Tracteur Jack performed high-energy stage shows with minimal instrumentation. The band members produce and mix their own recordings, with the occasional exception of mastering.

==History==
Tracteur Jack formed when Dominic Faucher and François Leblanc joined forces in 2003 in order to compete in the provincial talent contest "Cégeps en Spectacle", where they won both the jury's and public vote's prizes in Hull, 2004. Two years later the duo was expanded to four members.

In 2011, the band released a self-produced album, Western Camembert. That year they were nominated for a Quebec Indie Music Award and participated in Les Francouvertes de Montréal. They also performed at the Les Francofolies de Montréal.
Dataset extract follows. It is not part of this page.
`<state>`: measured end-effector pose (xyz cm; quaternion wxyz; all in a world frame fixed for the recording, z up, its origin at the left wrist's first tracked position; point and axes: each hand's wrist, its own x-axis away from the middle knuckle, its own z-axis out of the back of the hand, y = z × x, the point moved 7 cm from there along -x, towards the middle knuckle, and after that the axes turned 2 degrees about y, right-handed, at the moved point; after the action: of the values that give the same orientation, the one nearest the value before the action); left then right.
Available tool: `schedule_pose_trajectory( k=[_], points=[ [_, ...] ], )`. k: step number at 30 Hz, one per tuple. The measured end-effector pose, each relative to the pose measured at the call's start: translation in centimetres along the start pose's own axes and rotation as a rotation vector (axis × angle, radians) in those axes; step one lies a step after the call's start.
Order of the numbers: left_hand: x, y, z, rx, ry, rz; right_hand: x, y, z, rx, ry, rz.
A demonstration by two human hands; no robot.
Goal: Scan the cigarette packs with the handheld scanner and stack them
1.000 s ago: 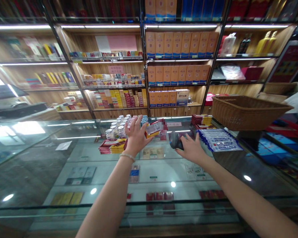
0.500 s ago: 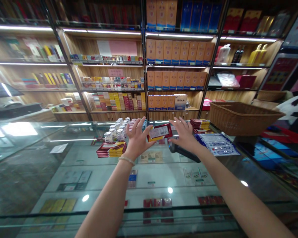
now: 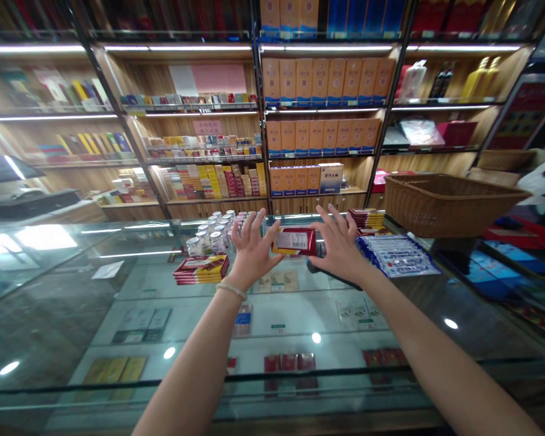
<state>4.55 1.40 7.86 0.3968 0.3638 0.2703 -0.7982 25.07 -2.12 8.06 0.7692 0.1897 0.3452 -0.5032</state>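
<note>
A flat red and yellow packet, apparently a chocolate bar (image 3: 295, 241), is held above the glass counter with its white barcode label facing me. My left hand (image 3: 254, 245) pinches its left end between thumb and fingers. Around its right end, the thumb and forefinger of my right hand (image 3: 338, 245) are closed, other fingers raised. To the left lies a stack of similar red and yellow packets (image 3: 200, 269), and a second stack (image 3: 367, 219) is behind my right hand. A dark handheld device (image 3: 333, 275), partly hidden, lies beneath my right hand.
Small lidded jars (image 3: 209, 233) stand behind the left stack. Blue and white packets (image 3: 397, 255) lie right of my right wrist, before a wicker basket (image 3: 452, 206). The glass counter (image 3: 186, 327) displays boxes inside. Stocked shelves (image 3: 200, 157) line the wall behind.
The packet has turned from tilted to nearly level. My right hand has closed in on its right end. The view has shifted slightly.
</note>
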Motion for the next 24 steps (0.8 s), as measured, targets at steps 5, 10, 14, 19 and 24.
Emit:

The band later released a mini-album, Paris-Roberval; they also recorded a song praising the Tim Hortons fast-food restaurant chain.

Tracteur Jack disbanded in 2012, shortly after performing at the Festival Outaouais Émergent.

==Line-up==
- Dominic Faucher (vocals, acoustic rhythm guitar)
- François Leblanc (lead electric guitar, vocals)
- Julien Morissette (double bass, vocals)
- Thierry Faucher (drums)

==Discography==
- La Maquette 2008 (2008)
- Yellow Crab Tour 2009 (2009)
- Western Camembert 2011 (2011)

==Videography==
- "Petit Paul" (2007), produced and animated by Ariane Meilleur.